The part below that opens with the line containing "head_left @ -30" and closes with the line containing "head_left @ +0" should be copied exactly, minus any pictures.

*** DATA BLOCK Section Begins ***

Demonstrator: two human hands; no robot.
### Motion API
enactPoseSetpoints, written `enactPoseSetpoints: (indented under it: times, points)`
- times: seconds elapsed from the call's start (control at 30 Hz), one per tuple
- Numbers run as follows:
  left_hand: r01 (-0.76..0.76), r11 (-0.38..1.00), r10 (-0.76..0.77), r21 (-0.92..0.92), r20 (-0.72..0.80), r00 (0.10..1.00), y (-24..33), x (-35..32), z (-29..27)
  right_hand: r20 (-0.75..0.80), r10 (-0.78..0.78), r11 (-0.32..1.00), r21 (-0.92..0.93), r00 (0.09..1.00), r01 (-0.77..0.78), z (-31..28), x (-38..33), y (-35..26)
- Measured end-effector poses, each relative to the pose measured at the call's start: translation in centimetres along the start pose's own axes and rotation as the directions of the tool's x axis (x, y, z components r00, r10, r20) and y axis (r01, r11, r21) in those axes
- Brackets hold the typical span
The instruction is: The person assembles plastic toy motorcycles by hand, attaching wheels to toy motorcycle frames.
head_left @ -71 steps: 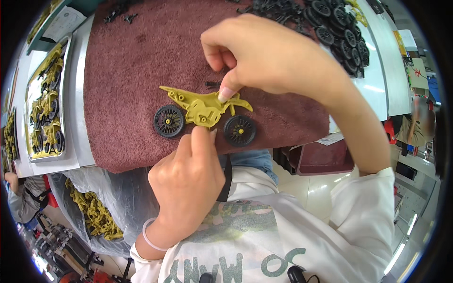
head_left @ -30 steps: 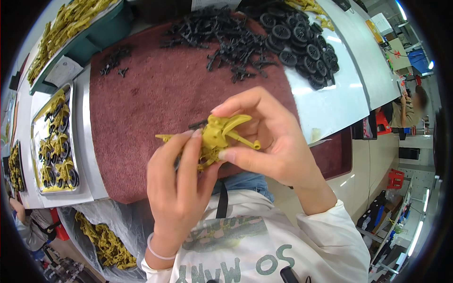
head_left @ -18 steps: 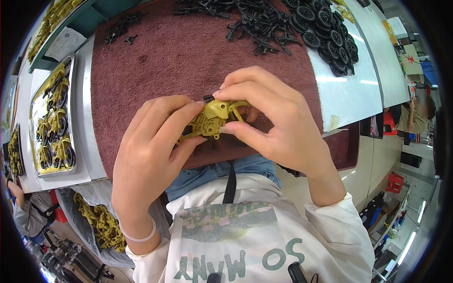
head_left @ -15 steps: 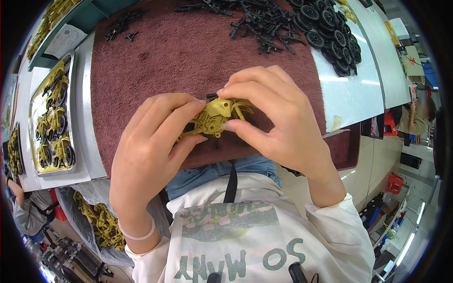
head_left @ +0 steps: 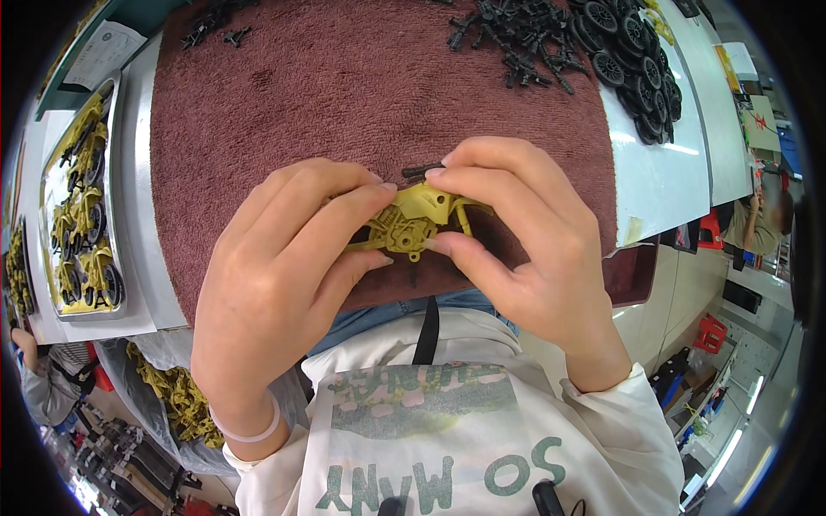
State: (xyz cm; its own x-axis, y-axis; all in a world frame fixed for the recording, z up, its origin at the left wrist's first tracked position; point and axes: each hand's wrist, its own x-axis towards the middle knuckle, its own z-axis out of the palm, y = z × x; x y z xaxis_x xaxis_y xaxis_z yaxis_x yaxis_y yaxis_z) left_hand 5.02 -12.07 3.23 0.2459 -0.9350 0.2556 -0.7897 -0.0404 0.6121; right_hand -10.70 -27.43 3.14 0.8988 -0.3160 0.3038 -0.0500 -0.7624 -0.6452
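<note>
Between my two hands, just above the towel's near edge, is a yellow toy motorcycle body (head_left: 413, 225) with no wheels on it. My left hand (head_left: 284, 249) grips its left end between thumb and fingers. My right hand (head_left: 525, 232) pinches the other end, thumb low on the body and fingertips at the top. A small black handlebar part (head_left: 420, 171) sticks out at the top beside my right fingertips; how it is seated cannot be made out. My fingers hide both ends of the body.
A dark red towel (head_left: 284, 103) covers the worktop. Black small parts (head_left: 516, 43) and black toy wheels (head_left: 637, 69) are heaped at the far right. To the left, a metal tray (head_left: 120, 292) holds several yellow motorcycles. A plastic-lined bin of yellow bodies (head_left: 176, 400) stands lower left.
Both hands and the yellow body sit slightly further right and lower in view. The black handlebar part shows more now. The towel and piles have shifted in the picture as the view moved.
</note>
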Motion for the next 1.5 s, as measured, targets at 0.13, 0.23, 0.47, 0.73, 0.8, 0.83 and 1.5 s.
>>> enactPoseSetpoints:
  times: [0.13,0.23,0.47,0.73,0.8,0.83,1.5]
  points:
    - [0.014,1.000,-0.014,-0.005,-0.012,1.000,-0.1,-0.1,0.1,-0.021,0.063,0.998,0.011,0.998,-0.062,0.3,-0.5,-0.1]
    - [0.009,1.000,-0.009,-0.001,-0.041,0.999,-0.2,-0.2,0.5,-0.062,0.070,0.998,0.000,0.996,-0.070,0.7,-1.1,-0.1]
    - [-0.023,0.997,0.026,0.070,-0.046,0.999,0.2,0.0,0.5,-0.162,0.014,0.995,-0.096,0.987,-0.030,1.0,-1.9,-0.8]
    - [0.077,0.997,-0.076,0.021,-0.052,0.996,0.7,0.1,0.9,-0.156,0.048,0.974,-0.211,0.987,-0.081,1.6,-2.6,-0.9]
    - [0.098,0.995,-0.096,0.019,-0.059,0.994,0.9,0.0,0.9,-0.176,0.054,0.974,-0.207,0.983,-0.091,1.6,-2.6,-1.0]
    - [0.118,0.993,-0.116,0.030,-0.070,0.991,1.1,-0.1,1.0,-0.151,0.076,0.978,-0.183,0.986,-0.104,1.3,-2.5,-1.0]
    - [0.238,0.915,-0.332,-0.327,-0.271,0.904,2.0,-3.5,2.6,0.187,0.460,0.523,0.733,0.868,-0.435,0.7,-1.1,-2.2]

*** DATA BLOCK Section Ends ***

#### TASK OUTPUT:
head_left @ -30 steps: 
head_left @ -18 steps: 
head_left @ -15 steps: 
head_left @ +0 steps: 

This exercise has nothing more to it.